GIRAUT A UC DE SAINT-CIRC.
I. Messire Uc de Saint-Circ, maintenant m’est échu le bonheur que vous m’avez longtemps souhaité, de trouver quelqu’un qui m’entretienne et consente à me donner du sien. J’ai accepté [ses présents] tout de suite, sans tarder ; je sais maintenant et comprends parfaitement ce qu’est la vie d’un pauvre qui se trouve seul et sans amis en pays étranger.
II. Car, sans celui qui m’a retenu [à son service] et me donne pain et vin, foin et blé, j’aurais eu souvent le groin du pourceau. Quoique cette année je sois souvent passé par là, — je le dirai, et je ne sais si c’est folie de le dire, — j’aurais eu plaisir à vous avoir auprès de moi, car vous sauriez dire alors, je crois, quelle vie j’ai menée depuis que je suis passé du côté de Moncade.
III-IV. Je prie donc Dieu de favoriser d’une bonne étoile et de combler d’honneurs celui qui m’a envoyé ici et de lui donner plaisir, joie et santé.

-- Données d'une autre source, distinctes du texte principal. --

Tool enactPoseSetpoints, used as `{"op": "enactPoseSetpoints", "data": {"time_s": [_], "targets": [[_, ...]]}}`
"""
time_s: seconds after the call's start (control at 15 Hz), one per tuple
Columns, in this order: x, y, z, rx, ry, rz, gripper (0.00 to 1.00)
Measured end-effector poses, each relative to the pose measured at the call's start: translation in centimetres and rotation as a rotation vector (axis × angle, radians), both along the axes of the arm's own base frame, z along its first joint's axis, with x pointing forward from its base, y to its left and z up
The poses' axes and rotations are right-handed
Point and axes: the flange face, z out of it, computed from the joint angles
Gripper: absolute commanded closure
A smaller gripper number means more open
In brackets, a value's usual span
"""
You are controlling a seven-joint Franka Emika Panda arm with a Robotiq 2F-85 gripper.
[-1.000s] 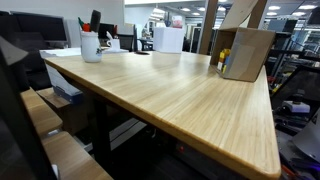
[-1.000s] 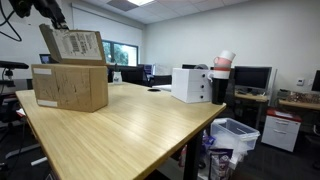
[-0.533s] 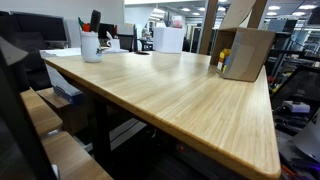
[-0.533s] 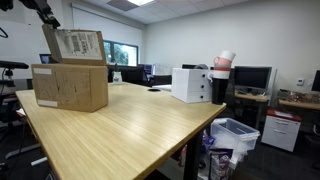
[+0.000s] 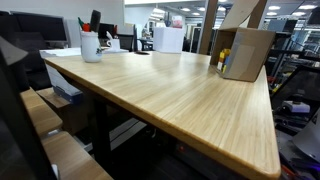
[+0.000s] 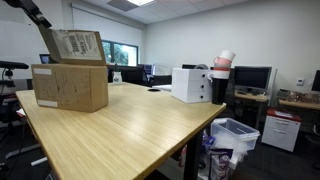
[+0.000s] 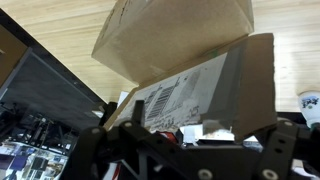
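The hand hangs above the cardboard box, fingers spread wide with nothing between them: released, gripping nothing at all. In the wrist view the box sits ahead of the hand and below it, clear of both fingers. Its open flap, shipping label showing, tilts up toward the hand. The pale wooden surface runs out beyond the box, on the side away from the hand. In an exterior view the arm cuts in at the top corner, over the box, and the hand itself is lost past the picture's edge. Well away from the hand, further along the surface, stands a white box. Further off, at the end of the surface opposite the hand, is a white mug stuffed with pens.
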Motion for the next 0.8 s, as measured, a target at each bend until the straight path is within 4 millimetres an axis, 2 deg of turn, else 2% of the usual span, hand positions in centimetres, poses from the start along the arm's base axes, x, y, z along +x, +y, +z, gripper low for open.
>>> {"op": "enactPoseSetpoints", "data": {"time_s": [0.27, 0.6, 0.67, 0.73, 0.8], "targets": [[-1.2, -0.6, -0.5, 0.049, 0.012, 0.002, 0.0], [-0.5, -2.5, -1.0, 0.091, 0.12, 0.022, 0.0], [-0.3, -2.9, -1.0, 0.096, 0.129, 0.025, 0.17], [0.0, -3.3, -0.9, 0.1, 0.136, 0.025, 0.21], [0.3, -3.6, -0.9, 0.101, 0.141, 0.026, 0.32]]}}
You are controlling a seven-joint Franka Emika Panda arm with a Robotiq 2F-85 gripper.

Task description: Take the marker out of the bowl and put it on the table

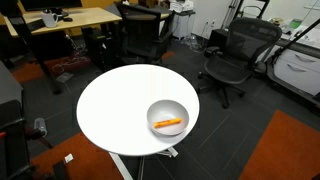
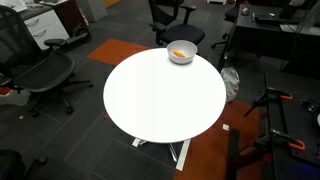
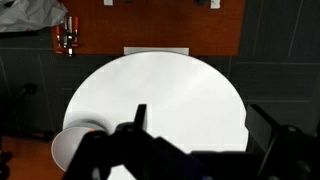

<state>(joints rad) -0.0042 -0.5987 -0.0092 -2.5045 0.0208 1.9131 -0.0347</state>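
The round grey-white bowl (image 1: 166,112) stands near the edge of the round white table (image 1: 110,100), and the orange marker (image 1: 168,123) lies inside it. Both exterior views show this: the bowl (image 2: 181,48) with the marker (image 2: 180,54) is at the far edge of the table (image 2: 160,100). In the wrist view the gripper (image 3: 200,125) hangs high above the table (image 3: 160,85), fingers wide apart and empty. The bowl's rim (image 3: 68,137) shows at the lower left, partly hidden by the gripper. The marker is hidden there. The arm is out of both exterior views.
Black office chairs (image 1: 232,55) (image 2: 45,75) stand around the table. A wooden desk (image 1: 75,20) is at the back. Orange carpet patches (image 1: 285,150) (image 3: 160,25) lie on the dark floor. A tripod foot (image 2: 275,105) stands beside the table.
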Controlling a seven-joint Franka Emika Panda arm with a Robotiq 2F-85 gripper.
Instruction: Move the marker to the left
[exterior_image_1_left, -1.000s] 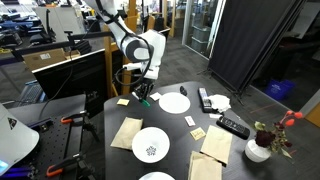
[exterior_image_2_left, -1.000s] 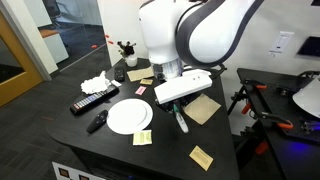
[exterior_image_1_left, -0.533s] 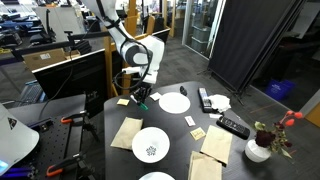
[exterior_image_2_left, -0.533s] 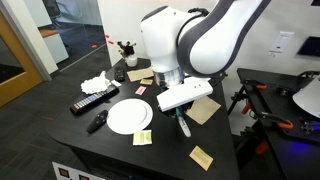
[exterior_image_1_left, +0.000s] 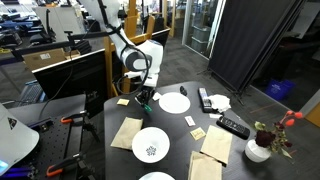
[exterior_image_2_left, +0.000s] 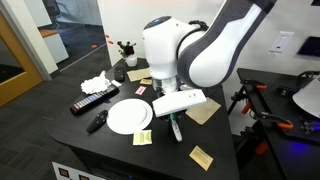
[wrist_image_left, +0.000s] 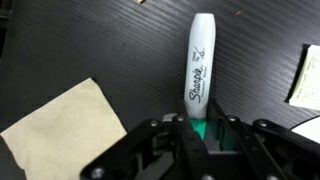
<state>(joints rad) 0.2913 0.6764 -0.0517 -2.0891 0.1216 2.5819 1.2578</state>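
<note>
End effector around marker, whitish end outward

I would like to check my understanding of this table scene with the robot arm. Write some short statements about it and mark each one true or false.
1. The green end of the marker sits between the jaws of the gripper. True.
2. The marker carries the word "Sharpie". True.
3. The plate near the gripper is red. False: it is white.
4. A tan napkin lies beside the marker in the wrist view. True.
5. The remote controls lie on the plate. False: they lie on the black table beside it.
</note>
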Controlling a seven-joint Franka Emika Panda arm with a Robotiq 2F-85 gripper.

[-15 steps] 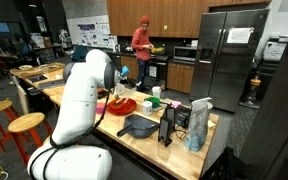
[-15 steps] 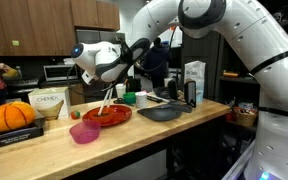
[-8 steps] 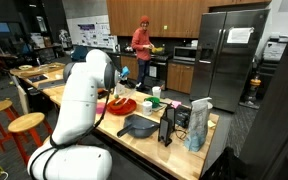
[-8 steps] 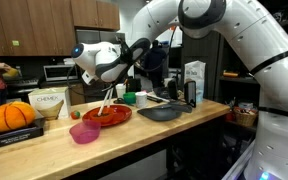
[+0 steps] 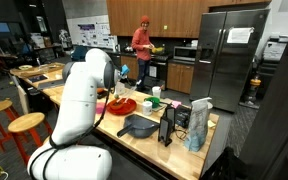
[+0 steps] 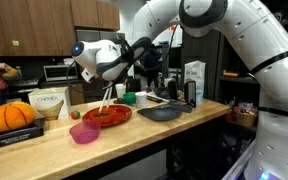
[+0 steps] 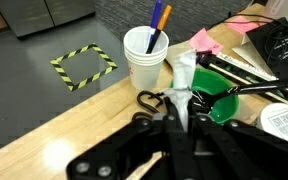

MESSIRE UC LUI RÉPONDIT AINSI :
V. Ami Giraut, Dieu m’a donc fait cette grâce qu’aujourd’hui tous mes voeux sont réalisés. Oui, j’ai dans mes vers (?) désiré et souhaité qu’il vous fît devenir pauvre ; car la pauvreté nous enseigne combien il est doux de prendre, quand quelqu’un veut nous faire du bien. Désormais, au sujet du prendre, vous en saurez plus long que moi, grâce aux circonstances où vous avez commencé à prendre.
VI. Je comprends très bien pourquoi vous eussiez désiré que je fusse constamment avec vous : c’est que j’aurais maintes fois éloigné de vous la faim et la soif, et vous aurais épargné mainte traverse. Vous devez vous féliciter d’avoir appris, en ces circonstances, comment se conduit un pauvre. Il y a bien cinq ans qu’une telle pauvreté vous talonne...
VII. Si vous aviez trouvé un homme d’une large générosité.
VIII. Il n’y a jongleur, d'ici à Saint-Céré, qui sache remercier mieux que vous celui qui lui fait du bien et le secourt dans sa grande pauvreté.